Начался просмотр и вдруг откуда-то послышался хохот. Романов недовольно оглянулся, и обнаружил, что хохочут киномеханики. Он послал помощника, и хохот прекратился: больше уже никто не улыбнулся до самого конца. Сам Романов мрачно досидел то конца фильма, а потом заявил: «Эта антисоветчина выйдет в прокат только через мой труп». Я тихонько сказал Слободскому: «Тоже вариант...» А у министра оказался хороший слух. Он расслышал и сказал мне: «А вот это уже политическое хулиганство, за которое вы ответите отдельно». В общем, было приказано не принимать эту «антисоветскую» картину и устроить разгром: Гайдаю запретить снимать кино, нас исключить из Союза писателей, картину смыть, запретить, уничтожить...
Это было в пятницу вечером, а в понедельник мы были вызваны на эту Голгофу для разгрома. Но когда мы пришли, Романов вдруг бросился нас целовать и поздравлять, он кричал: «Ну, что я говорил!» Я обалдел настолько, что даже не смог напомнить его слова про антисоветчину. Кто-то из стоящих рядом чиновников спросил, какая категория будет присвоена фильму? «Как это какая?! Высшая категория!» — воскликнул Романов и вышел. Никто ничего не понимал, лишь один человек стоял и улыбался. Человек этот оказался начальником спецотдела. Он рассказал нам, что в пятницу вечером, как раз после того разгрома, позвонил помощник Брежнева и попросил прислать для генсека какой-нибудь фильм на выходные. Сотрудники Госкино сказали: «У нас ничего нет, есть вот только один запрещенный фильм». Помощник Брежнева ответил, что это не имеет значения, и наш фильм отправили Брежневу на дачу. За субботу и воскресенье Брежнев посмотрел кино, говорят, раз семь, знал чуть ли не наизусть и показывал всей Барвихе. Он позвонил Романову и поздравил его с новым успехом советского кинематографа. Вот такая история.
— Расскажите, как вам работалось с Гайдаем?
— Работалось творчески, интересно работалось. Не всегда гладко: творчество — странная вещь. Были конфликты, и довольно серьезные, но только творческие.

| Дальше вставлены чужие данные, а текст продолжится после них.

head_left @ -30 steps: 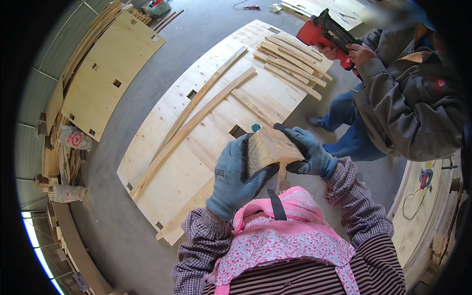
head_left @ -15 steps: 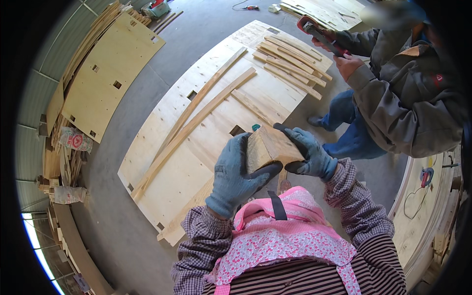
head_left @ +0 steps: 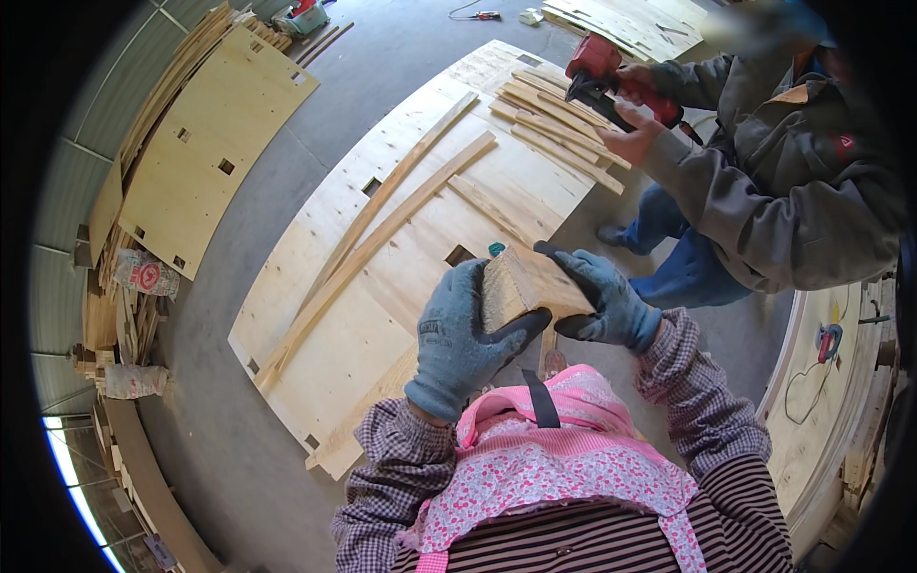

Коммунальных, как говорится, ссор у нас не было. Гайдай был человеком своеобразным, иногда упрямым.
Однажды произошла смешная история. Мы разошлись в оценках одного эпизода, и никак не могли договориться. Тогда я сказал:
— Вам снимать, и решать вы должны сами. Но я печенкой чувствую, что вы не правы.
— Чем чувствуете? — удивленно переспросил Гайдай.
— Печенкой, — сказал я.
— Тогда давайте сделаем по-вашему, — вдруг согласился режиссер. Печенка — это очень важно.
Мы сделали так, и впоследствии он согласился, что действительно мой вариант был удачнее.
В творческом отношении нам работалось прекрасно. У нас была общая идея, а это — самое главное. Идея заключалась в одном: мы писали не для фестивалей, не для элиты — мы писали для простого зрителя. У нас была такая формула: наши картины должны быть понятны и нравиться бабушке в Йошкар-Оле. Почему бабушке и почему в Йошкар-Оле — не знаю. Но формула эта сохранялась для всех наших фильмов, и она работала.